*Activity*
Set down all of the records exactly, leaving none out.

Stored records:
·····

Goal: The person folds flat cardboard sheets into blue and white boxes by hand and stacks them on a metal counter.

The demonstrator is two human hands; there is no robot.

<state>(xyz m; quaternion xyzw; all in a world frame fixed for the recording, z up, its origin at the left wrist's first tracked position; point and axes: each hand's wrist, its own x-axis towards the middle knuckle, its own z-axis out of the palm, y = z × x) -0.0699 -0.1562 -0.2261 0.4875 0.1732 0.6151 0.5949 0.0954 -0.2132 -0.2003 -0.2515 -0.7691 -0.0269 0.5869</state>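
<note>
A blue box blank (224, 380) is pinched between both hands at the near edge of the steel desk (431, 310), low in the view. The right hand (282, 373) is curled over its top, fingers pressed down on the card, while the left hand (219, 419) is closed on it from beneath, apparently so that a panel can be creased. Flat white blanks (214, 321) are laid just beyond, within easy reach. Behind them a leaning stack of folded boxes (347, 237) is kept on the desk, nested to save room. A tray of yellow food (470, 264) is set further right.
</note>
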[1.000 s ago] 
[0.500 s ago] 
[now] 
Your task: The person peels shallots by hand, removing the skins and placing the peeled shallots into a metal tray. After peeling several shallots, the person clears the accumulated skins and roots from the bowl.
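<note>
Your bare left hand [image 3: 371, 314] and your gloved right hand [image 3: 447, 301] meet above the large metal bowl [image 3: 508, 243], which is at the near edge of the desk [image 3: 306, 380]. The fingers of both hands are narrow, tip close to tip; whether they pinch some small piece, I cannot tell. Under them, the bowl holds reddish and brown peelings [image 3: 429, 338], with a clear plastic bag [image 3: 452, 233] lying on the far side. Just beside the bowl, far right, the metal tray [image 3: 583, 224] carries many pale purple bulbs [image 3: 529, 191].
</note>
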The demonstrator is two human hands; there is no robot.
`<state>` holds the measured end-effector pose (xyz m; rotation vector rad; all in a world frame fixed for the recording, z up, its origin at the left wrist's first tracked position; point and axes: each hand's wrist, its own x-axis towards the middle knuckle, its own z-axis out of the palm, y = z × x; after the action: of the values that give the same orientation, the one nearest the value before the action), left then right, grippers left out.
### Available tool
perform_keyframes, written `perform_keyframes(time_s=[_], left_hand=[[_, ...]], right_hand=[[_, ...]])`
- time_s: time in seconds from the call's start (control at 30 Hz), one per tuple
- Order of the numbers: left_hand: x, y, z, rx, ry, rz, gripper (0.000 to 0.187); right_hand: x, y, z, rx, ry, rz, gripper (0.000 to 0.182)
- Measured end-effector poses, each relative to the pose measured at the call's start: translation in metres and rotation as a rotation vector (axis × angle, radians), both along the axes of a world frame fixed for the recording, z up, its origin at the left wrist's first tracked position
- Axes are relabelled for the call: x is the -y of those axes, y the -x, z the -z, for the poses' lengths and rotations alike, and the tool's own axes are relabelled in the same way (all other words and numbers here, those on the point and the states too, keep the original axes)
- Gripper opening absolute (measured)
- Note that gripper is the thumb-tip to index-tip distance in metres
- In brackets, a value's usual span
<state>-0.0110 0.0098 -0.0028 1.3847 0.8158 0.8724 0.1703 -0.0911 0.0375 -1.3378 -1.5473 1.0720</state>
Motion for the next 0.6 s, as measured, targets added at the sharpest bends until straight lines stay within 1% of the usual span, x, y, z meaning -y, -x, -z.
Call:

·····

*The completed task*
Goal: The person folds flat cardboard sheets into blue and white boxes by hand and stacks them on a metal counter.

The demonstrator is two human hands; there is no robot.

<state>(xyz m; quaternion xyzw; all in a world frame fixed for the recording, z up, its origin at the left wrist's first tracked position; point and axes: each hand's wrist, its own x-axis towards the middle knuckle, its own z-axis out of the palm, y = z × x) -0.0699 -0.1562 -0.2261 0.4875 0.1732 0.6151 0.5949 0.0954 -0.2132 -0.2003 -0.2515 -0.7691 -0.0269 0.5869</state>
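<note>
A blue box blank (224, 380) is pinched between both hands at the near edge of the steel desk (431, 310), low in the view. The right hand (282, 373) is curled over its top, fingers pressed down on the card, while the left hand (219, 419) is closed on it from beneath, apparently so that a panel can be creased. Flat white blanks (214, 321) are laid just beyond, within easy reach. Behind them a leaning stack of folded boxes (347, 237) is kept on the desk, nested to save room. A tray of yellow food (470, 264) is set further right.
</note>
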[1.000 s ago] 
[0.500 s ago] 
[now] 
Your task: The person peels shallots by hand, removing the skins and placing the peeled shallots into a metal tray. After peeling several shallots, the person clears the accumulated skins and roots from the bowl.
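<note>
Your bare left hand [image 3: 371, 314] and your gloved right hand [image 3: 447, 301] meet above the large metal bowl [image 3: 508, 243], which is at the near edge of the desk [image 3: 306, 380]. The fingers of both hands are narrow, tip close to tip; whether they pinch some small piece, I cannot tell. Under them, the bowl holds reddish and brown peelings [image 3: 429, 338], with a clear plastic bag [image 3: 452, 233] lying on the far side. Just beside the bowl, far right, the metal tray [image 3: 583, 224] carries many pale purple bulbs [image 3: 529, 191].
</note>
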The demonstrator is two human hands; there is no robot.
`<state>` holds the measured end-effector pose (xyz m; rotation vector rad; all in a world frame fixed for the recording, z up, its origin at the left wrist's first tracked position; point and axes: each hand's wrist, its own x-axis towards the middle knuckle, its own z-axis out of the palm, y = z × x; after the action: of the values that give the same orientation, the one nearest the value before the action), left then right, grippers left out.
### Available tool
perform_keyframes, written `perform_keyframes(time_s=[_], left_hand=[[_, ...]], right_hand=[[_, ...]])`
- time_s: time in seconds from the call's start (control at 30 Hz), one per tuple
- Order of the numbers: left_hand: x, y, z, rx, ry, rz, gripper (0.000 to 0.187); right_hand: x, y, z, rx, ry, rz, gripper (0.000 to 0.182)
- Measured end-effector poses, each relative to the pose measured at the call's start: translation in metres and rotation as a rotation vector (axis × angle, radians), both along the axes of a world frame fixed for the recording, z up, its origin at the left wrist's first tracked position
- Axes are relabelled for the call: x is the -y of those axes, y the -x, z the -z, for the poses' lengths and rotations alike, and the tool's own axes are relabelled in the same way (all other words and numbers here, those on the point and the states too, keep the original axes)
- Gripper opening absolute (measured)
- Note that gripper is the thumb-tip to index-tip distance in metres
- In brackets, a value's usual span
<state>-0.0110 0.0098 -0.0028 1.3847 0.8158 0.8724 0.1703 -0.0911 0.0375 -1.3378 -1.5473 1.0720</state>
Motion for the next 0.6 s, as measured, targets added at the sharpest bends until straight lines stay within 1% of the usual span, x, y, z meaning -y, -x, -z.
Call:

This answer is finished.